- _TASK PROMPT_: Only one stretch of the data below is wanted: the lines from the one with "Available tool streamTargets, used" through the one with "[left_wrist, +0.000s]", repeated exactly.

- _Source records_:
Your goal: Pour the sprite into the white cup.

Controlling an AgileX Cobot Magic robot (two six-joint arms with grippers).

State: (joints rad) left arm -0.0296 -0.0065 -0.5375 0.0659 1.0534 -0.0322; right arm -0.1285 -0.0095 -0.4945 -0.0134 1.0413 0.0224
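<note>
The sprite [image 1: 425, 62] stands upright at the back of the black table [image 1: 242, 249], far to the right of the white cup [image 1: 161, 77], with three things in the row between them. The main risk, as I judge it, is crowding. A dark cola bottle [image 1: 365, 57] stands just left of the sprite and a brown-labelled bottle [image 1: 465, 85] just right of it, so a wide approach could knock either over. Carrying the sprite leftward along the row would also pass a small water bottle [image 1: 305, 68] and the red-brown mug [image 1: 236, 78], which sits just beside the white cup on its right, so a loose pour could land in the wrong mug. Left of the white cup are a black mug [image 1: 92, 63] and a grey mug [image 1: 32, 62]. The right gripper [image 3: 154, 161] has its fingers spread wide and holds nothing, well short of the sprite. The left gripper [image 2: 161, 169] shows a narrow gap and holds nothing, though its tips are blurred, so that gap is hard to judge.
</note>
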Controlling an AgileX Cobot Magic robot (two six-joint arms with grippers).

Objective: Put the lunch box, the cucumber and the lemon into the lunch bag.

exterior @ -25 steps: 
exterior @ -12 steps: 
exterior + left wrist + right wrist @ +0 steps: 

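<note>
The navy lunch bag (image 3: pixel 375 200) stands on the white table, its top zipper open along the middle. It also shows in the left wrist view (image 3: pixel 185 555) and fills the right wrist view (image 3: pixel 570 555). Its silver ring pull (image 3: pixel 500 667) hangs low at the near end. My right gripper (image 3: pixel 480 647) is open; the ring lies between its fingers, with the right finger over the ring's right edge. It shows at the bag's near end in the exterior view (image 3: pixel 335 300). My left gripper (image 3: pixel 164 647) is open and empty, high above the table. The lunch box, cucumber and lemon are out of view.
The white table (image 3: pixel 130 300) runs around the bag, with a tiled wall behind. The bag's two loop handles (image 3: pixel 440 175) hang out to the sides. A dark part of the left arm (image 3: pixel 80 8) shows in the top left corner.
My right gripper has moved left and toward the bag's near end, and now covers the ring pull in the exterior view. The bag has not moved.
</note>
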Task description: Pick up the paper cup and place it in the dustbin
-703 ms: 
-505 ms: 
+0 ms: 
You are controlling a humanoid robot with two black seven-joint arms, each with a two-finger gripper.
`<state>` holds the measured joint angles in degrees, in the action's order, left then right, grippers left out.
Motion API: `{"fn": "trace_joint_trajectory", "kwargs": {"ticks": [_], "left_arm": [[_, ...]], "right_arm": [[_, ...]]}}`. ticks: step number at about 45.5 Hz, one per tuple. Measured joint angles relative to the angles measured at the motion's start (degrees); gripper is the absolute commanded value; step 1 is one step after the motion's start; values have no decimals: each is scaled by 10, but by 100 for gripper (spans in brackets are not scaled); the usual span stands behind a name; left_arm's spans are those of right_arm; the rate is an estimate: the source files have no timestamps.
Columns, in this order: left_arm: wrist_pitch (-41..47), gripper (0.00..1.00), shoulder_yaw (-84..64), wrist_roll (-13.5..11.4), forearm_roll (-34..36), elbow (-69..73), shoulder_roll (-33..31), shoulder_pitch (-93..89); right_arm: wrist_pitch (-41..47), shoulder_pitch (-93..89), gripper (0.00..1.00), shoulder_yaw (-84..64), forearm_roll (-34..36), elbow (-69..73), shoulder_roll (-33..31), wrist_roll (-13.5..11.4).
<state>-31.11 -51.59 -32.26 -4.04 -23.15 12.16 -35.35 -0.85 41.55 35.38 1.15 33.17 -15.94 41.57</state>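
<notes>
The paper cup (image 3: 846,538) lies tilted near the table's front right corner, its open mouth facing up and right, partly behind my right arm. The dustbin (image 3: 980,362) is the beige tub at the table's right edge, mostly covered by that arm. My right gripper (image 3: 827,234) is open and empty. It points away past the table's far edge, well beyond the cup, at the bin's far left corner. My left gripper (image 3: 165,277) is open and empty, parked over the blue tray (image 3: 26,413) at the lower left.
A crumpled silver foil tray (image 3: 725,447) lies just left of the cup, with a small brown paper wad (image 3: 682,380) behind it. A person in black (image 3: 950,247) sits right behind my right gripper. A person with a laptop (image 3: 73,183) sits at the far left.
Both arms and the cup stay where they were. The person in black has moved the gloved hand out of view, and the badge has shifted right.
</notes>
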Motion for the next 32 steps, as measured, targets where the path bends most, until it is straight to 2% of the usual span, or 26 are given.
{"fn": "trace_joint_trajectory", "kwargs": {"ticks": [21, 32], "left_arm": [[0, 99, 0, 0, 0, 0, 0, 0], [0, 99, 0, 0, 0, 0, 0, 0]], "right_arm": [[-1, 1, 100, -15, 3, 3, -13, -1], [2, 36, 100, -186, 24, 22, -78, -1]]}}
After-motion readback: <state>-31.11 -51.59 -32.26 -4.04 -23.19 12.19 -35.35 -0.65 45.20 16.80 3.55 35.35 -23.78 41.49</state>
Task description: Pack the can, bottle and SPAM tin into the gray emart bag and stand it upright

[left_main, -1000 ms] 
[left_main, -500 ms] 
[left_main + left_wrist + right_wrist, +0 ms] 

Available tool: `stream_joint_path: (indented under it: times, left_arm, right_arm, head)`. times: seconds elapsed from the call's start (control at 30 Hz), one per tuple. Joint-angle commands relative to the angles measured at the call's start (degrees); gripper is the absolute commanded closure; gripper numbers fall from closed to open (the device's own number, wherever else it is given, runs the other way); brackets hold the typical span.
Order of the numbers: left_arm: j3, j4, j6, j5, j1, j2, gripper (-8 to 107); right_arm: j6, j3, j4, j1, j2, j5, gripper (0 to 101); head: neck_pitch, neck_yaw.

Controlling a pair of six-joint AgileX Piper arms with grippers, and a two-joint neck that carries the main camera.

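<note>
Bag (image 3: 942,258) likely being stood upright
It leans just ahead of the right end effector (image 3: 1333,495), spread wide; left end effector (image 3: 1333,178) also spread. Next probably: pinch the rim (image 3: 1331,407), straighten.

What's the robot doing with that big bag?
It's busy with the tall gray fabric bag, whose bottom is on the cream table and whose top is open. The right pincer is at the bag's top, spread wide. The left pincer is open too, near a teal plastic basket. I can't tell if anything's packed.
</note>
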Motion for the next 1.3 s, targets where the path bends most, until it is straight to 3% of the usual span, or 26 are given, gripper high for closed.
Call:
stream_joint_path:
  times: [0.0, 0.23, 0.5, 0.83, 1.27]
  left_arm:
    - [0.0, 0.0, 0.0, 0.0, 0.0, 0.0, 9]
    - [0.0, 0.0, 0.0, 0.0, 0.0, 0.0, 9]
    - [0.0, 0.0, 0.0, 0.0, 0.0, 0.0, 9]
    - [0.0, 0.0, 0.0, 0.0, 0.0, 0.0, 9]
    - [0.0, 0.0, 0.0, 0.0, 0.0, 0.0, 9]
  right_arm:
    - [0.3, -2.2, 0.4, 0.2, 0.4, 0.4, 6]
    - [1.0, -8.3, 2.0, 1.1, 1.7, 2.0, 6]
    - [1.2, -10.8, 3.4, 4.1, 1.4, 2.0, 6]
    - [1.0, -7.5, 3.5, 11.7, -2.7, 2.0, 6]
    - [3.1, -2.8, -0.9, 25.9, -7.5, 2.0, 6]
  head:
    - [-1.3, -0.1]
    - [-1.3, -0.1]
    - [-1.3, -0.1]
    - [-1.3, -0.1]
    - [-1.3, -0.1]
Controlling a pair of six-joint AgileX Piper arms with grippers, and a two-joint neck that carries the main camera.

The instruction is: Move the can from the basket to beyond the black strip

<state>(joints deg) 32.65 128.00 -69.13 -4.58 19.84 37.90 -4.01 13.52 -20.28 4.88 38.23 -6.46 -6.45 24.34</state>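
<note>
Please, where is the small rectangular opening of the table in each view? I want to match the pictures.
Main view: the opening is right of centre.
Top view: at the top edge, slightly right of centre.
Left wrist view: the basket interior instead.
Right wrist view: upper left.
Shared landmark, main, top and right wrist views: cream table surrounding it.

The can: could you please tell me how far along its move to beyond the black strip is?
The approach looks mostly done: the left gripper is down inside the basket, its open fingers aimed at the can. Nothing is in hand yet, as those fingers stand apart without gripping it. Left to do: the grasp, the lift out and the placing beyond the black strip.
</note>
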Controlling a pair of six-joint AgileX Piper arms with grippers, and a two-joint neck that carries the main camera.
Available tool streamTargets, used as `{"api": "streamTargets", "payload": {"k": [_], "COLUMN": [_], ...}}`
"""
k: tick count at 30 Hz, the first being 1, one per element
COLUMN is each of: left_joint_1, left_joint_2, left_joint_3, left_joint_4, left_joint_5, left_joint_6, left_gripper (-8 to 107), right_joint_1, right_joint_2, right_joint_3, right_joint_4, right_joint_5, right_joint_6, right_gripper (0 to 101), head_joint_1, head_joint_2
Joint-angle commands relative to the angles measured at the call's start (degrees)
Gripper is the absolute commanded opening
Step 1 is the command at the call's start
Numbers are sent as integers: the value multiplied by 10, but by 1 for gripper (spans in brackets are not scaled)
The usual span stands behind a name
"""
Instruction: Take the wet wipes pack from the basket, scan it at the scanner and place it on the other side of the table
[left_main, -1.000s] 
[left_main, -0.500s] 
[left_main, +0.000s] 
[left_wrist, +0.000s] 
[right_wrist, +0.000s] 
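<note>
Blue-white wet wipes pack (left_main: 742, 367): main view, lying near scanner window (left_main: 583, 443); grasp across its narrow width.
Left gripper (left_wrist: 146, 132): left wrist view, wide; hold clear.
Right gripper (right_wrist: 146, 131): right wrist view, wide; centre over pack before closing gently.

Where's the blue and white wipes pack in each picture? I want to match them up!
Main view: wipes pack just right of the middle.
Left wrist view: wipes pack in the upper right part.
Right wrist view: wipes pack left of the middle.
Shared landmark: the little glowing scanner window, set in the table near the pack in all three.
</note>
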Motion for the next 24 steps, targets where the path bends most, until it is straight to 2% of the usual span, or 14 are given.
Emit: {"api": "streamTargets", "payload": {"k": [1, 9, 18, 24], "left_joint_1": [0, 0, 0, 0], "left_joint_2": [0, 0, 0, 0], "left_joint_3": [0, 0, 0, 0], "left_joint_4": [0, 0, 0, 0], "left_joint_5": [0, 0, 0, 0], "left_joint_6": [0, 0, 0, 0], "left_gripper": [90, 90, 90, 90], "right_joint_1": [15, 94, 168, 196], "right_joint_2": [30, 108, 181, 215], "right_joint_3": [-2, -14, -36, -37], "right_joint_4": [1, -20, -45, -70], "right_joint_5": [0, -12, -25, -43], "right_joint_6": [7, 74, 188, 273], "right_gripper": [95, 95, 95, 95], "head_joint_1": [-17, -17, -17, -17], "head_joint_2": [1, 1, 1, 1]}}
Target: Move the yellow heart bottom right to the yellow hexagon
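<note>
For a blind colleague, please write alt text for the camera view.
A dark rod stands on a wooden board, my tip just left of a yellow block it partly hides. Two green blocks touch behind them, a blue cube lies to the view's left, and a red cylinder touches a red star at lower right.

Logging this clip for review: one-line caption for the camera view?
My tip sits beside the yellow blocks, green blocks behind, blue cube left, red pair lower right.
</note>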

- _EXERCISE RESPONSE_:
Available tool streamTargets, used as `{"api": "streamTargets", "payload": {"k": [_], "COLUMN": [_], ...}}`
"""
k: tick count at 30 Hz, the first being 1, one per element
COLUMN is each of: left_joint_1, left_joint_2, left_joint_3, left_joint_4, left_joint_5, left_joint_6, left_gripper (-8 to 107), right_joint_1, right_joint_2, right_joint_3, right_joint_4, right_joint_5, right_joint_6, right_gripper (0 to 101), head_joint_1, head_joint_2
Joint-angle commands relative to the angles measured at the call's start (degrees)
Gripper is the absolute commanded opening
Step 1 is the command at the call's start
Numbers are sent as integers: the value multiplied by 10, but by 1 for gripper (spans in brackets are not scaled)
The usual span stands behind a name
"""
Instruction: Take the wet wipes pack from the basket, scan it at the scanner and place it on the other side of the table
[left_main, -1.000s] 
[left_main, -0.500s] 
[left_main, +0.000s] 
[left_wrist, +0.000s] 

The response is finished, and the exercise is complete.